Exercise details
Quote exactly and only this range of lines in the data below: the line that holds "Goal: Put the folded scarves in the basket" to the line that holds "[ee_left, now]", both included.

Extracted entries
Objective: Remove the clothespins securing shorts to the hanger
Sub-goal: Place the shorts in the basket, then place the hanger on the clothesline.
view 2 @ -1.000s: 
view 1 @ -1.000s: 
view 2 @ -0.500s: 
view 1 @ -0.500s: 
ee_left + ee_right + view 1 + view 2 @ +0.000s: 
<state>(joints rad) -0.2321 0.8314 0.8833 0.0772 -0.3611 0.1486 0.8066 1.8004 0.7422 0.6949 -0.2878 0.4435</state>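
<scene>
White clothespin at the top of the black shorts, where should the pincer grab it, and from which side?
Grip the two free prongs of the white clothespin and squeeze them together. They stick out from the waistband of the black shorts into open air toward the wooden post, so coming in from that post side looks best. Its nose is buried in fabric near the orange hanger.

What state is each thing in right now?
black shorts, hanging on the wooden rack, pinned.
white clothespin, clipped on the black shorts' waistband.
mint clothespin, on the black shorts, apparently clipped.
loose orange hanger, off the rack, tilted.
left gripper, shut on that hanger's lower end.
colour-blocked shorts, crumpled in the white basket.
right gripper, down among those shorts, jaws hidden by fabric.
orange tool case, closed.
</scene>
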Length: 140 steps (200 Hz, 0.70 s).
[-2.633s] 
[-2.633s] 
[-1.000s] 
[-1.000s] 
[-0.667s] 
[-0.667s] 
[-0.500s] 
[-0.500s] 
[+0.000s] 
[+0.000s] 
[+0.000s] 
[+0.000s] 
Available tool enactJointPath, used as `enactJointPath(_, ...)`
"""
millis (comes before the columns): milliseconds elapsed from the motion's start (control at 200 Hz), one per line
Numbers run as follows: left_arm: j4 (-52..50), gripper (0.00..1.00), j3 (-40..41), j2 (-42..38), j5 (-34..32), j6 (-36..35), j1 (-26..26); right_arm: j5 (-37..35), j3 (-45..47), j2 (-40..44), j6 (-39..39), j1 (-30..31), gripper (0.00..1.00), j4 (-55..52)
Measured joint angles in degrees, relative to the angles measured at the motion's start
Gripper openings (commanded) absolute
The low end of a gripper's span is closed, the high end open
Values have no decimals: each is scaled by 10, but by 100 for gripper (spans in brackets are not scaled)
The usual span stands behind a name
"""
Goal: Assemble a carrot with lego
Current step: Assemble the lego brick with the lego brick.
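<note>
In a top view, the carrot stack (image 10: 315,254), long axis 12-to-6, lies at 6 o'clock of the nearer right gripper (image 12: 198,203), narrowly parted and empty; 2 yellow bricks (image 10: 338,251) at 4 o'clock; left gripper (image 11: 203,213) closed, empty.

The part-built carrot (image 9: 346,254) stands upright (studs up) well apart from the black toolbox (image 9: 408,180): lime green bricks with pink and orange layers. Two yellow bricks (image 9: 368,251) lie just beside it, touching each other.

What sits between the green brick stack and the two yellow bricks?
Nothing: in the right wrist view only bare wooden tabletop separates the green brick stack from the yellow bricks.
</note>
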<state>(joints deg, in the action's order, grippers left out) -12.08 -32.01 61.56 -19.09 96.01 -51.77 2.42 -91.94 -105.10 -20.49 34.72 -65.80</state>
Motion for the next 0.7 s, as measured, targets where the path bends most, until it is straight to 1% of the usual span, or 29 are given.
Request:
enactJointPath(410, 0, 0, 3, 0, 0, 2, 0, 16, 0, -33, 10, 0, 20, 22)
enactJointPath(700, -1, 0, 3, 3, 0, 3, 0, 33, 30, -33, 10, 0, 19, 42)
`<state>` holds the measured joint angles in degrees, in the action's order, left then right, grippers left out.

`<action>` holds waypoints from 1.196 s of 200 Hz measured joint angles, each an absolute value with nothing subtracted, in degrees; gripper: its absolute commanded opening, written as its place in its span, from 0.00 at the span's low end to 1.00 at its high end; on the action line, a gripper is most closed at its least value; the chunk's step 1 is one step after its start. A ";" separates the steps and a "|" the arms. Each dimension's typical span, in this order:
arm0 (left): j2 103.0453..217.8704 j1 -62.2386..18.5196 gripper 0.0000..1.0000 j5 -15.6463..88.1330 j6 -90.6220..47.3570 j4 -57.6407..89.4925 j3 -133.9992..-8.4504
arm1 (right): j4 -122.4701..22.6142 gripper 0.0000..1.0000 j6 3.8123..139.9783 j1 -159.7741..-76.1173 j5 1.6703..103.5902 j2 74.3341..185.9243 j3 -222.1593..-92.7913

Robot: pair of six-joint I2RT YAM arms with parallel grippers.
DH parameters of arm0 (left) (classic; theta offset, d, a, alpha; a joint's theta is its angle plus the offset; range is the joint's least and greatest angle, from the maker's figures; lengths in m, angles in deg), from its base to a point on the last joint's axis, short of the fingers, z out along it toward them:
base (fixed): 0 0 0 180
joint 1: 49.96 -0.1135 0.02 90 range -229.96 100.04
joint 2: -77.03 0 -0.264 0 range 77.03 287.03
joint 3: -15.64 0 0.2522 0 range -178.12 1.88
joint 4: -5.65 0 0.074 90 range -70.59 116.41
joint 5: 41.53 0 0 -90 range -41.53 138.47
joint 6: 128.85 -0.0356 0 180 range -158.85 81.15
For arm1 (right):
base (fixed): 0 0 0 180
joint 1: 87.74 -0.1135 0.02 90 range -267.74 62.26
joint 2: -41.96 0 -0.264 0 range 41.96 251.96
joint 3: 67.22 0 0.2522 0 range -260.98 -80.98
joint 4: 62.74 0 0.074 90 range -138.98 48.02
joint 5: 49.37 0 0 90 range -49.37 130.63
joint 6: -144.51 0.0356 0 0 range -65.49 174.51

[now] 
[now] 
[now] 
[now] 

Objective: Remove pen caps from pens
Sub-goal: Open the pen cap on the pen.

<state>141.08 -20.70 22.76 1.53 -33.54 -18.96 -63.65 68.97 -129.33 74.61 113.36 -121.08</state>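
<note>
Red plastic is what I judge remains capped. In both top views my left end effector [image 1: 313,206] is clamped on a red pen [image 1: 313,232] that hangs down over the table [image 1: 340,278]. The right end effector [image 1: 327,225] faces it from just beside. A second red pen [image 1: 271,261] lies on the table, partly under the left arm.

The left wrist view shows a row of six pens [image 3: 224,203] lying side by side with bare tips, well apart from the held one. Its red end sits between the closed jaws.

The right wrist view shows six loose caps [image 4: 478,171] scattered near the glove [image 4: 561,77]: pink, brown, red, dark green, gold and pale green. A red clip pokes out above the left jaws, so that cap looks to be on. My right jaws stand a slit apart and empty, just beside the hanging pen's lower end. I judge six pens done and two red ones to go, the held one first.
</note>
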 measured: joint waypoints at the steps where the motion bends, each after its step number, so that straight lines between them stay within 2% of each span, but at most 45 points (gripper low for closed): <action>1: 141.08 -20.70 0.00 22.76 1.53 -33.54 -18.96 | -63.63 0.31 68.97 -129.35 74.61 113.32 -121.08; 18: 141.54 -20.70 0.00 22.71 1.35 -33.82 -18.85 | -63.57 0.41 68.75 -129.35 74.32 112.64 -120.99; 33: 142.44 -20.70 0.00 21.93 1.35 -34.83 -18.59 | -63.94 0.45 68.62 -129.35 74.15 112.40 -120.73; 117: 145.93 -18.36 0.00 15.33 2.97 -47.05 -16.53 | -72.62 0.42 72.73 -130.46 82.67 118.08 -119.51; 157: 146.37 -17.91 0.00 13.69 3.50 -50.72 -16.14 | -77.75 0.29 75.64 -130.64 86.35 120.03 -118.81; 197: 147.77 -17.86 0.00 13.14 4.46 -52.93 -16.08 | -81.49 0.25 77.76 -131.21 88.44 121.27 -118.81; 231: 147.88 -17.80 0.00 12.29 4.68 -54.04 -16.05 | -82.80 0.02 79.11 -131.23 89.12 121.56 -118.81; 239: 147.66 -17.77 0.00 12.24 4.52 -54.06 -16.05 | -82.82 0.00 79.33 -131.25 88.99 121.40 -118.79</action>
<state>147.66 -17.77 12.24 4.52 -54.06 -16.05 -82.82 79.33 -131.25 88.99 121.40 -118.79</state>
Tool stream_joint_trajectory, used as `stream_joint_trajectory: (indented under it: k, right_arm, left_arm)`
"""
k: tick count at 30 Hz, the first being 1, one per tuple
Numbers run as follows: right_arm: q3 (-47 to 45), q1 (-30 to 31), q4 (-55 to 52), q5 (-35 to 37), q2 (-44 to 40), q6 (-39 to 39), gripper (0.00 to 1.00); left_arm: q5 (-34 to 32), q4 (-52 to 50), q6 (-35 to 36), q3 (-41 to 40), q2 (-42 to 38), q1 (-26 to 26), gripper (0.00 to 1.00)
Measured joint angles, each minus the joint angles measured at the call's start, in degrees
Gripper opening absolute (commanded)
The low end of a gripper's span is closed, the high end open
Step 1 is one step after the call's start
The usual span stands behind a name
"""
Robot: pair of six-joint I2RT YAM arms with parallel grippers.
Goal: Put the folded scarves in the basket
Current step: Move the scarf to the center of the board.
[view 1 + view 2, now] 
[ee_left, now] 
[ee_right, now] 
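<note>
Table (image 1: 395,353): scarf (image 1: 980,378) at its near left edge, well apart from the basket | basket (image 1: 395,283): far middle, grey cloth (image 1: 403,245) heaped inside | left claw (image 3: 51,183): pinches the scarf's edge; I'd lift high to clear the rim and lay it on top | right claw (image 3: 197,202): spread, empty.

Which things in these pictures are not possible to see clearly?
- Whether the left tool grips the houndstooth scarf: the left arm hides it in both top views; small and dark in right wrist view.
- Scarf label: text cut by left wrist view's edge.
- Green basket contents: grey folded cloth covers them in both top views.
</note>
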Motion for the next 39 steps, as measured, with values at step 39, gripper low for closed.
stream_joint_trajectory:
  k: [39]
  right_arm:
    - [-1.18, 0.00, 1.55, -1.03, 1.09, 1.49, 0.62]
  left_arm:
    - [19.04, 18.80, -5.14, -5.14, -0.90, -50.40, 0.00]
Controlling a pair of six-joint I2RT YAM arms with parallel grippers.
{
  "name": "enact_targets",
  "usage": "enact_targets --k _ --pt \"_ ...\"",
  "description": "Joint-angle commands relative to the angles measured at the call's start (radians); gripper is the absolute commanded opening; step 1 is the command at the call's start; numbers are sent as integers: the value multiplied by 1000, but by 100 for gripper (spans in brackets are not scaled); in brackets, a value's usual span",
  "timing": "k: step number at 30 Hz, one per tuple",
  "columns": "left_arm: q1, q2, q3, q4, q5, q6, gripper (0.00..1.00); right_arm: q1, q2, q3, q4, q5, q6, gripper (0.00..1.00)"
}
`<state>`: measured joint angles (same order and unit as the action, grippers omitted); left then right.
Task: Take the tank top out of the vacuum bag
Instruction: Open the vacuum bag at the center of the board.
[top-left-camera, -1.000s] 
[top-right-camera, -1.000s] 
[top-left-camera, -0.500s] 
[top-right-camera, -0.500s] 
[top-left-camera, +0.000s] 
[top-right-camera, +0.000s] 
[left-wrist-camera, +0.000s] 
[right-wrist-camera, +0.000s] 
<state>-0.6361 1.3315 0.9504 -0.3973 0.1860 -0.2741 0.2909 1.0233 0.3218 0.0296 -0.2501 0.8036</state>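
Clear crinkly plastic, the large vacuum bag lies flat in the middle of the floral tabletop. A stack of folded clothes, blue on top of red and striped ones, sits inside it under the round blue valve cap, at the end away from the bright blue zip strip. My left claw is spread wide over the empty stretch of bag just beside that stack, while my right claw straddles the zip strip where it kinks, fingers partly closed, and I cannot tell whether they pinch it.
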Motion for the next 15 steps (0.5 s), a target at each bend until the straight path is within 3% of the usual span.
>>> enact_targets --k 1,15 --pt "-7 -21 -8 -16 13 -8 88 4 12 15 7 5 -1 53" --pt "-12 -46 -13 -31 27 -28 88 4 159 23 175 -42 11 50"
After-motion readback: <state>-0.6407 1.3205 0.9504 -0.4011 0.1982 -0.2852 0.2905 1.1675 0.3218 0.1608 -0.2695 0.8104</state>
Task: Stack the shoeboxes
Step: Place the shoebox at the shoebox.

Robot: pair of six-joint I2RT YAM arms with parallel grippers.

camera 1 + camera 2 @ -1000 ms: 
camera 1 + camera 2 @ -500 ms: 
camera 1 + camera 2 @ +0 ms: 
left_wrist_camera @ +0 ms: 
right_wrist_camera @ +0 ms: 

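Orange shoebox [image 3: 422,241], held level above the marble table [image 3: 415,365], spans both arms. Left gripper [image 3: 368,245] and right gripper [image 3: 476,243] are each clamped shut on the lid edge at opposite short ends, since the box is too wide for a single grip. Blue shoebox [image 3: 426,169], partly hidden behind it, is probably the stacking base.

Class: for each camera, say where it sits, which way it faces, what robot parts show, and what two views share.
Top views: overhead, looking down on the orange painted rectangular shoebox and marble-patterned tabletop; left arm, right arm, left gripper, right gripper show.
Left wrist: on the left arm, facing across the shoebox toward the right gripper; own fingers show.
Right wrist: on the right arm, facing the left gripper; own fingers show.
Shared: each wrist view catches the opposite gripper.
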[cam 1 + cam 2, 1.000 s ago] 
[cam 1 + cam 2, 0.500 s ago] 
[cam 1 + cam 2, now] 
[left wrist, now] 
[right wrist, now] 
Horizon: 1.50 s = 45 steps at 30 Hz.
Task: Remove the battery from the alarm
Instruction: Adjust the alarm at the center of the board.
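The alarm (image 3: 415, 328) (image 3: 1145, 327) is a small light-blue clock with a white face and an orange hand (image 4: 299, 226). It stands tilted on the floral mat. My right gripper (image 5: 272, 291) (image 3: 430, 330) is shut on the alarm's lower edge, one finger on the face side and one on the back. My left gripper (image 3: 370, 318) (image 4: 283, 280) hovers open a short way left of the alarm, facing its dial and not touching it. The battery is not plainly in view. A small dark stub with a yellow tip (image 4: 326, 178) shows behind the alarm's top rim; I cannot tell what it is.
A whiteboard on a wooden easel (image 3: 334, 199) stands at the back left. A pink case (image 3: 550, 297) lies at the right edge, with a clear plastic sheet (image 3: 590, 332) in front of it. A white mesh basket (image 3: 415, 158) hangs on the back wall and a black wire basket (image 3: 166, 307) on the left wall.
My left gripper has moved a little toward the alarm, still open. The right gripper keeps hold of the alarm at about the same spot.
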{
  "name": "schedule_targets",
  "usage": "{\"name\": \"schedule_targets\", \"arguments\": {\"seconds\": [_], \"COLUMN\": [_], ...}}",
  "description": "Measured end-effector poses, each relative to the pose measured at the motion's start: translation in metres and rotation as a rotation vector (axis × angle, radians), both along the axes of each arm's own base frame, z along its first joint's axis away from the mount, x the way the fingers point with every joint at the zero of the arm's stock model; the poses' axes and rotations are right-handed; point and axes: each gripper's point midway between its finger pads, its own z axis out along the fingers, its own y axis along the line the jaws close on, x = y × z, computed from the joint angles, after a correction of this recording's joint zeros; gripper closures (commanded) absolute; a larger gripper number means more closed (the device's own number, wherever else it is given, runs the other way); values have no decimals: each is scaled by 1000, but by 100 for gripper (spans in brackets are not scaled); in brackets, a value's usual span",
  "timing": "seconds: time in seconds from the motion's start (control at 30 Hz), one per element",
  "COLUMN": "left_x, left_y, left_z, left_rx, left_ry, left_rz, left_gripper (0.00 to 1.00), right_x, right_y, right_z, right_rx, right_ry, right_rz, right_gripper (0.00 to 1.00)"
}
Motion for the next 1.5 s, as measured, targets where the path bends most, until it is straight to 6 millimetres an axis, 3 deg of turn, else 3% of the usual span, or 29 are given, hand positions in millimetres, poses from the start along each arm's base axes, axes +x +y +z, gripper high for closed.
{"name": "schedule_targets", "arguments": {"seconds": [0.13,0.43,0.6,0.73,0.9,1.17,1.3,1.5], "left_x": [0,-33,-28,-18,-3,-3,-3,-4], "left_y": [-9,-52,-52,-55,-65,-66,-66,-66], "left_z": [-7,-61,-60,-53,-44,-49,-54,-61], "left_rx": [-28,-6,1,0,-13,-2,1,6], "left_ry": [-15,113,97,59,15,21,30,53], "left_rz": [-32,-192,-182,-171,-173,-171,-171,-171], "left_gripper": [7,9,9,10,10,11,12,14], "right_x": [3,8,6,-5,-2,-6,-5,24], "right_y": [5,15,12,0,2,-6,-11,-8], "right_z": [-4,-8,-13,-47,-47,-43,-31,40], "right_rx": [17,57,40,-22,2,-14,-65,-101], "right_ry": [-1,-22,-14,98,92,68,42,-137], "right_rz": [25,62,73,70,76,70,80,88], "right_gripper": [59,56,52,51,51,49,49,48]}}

Answer space
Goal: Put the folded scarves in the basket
Current step: Move the scarf to the center of the board.
[view 1 + view 2, now] 
[ee_left, now] 

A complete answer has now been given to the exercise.